# Newb stupid turbo questions



## howling_S13 (Feb 12, 2004)

I am going to turbo my ka24de. But I am finding that I don't know as much about turbos as I thought I did. I work with marine diesels, but our turbos don't use things like wastegates and blow-off valves. :fluffy: 

1. with an internal wastegate should I run an external as well? If not, should I just blank off where the wastegate would go on the manifold? or should I remove the internal and go with an external since the manifold is set up for one anyway?

2. how do you control boost pressure? is that what the BOV is for?

3. What do you do with all the vacuum lines that are attached to the intake? 

4. anyone know where I can get the O2 turbo exhaust elbow for a T3 with an internal wastegate?
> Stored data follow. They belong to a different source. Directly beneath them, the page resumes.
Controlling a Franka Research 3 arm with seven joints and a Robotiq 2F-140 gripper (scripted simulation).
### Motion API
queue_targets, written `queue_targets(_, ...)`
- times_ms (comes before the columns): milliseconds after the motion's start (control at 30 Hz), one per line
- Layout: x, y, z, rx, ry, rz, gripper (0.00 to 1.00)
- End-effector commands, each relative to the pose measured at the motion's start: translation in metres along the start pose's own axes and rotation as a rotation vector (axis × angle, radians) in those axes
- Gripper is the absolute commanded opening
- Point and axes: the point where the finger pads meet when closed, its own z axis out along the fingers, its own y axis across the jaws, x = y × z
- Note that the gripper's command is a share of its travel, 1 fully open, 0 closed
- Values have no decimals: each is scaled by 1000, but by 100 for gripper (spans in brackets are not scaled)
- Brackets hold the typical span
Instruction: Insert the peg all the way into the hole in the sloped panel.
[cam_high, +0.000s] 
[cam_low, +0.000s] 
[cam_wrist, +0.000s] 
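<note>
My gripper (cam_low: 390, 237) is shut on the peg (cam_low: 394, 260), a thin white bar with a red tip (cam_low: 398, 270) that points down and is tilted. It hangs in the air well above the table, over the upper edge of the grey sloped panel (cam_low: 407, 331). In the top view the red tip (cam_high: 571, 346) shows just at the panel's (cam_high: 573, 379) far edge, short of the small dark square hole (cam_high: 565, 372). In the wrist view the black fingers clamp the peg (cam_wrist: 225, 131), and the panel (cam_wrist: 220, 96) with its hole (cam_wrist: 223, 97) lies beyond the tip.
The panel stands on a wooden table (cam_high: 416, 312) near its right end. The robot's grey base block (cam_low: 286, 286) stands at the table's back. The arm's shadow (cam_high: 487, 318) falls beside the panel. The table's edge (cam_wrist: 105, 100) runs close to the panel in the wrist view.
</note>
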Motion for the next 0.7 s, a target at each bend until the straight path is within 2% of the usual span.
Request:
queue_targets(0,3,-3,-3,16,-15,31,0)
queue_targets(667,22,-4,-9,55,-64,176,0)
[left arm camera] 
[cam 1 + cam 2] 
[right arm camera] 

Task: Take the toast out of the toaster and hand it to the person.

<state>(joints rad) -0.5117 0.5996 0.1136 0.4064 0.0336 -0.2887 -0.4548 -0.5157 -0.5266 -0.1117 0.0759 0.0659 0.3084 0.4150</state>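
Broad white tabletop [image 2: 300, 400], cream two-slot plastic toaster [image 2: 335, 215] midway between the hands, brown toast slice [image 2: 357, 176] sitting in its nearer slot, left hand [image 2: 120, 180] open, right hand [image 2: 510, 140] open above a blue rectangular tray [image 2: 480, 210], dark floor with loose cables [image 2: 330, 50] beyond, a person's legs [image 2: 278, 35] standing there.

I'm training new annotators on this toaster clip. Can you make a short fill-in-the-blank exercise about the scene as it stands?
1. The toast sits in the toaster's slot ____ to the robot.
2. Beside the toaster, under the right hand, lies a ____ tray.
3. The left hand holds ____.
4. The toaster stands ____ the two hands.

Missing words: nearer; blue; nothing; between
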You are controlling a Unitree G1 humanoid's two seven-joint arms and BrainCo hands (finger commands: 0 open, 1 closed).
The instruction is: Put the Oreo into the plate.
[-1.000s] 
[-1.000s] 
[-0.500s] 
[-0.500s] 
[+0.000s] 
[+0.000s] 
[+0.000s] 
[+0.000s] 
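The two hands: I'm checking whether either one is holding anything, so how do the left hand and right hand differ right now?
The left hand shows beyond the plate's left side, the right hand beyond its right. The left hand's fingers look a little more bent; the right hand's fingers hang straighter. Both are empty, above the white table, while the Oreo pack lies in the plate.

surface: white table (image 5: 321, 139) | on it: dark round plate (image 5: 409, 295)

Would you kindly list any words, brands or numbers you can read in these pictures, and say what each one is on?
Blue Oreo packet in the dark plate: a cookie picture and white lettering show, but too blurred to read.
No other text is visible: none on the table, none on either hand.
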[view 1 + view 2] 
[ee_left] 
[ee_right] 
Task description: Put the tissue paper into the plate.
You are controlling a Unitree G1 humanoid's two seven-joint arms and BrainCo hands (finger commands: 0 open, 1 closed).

The only ones I can find are the five bolt ones for the sr20, I need one with the three bolt pattern.

I know I am going to flamed for some of this stuff, but what the hell. lol


----------



## NotAnotherHonda (Aug 7, 2003)

howling_S13 said:


> I am going to turbo my ka24de. But I am finding that I don't know as much about turbos as I thought I did. I work with marine diesels, but our turbos don't use things like wastegates and blow-off valves. :fluffy:
> 
> 1. with an internal wastegate should I run an external as well? If not, should I just blank off where the wastegate would go on the manifold? or should I remove the internal and go with an external since the manifold is set up for one anyway?
> 
> ...



1) keep your internal WG, unless you plan on making serious power
2)witha boost controller
3) your new IC piping should come with places for the vacuum lines to hook up to..you need the vacuum lines, even with turbo
4)try ebay

good luck


----------



## howling_S13 (Feb 12, 2004)

For now I am going to go with a manual boost controller. The boost controller opens the wastegate right? Isn't the wastegate itself set to open at a certain pressure? How do you know what the spring pressure is in the wastegate?


----------



## KA24Tech (Feb 2, 2004)

howling_S13 said:


> For now I am going to go with a manual boost controller. The boost controller opens the wastegate right? Isn't the wastegate itself set to open at a certain pressure? How do you know what the spring pressure is in the wastegate?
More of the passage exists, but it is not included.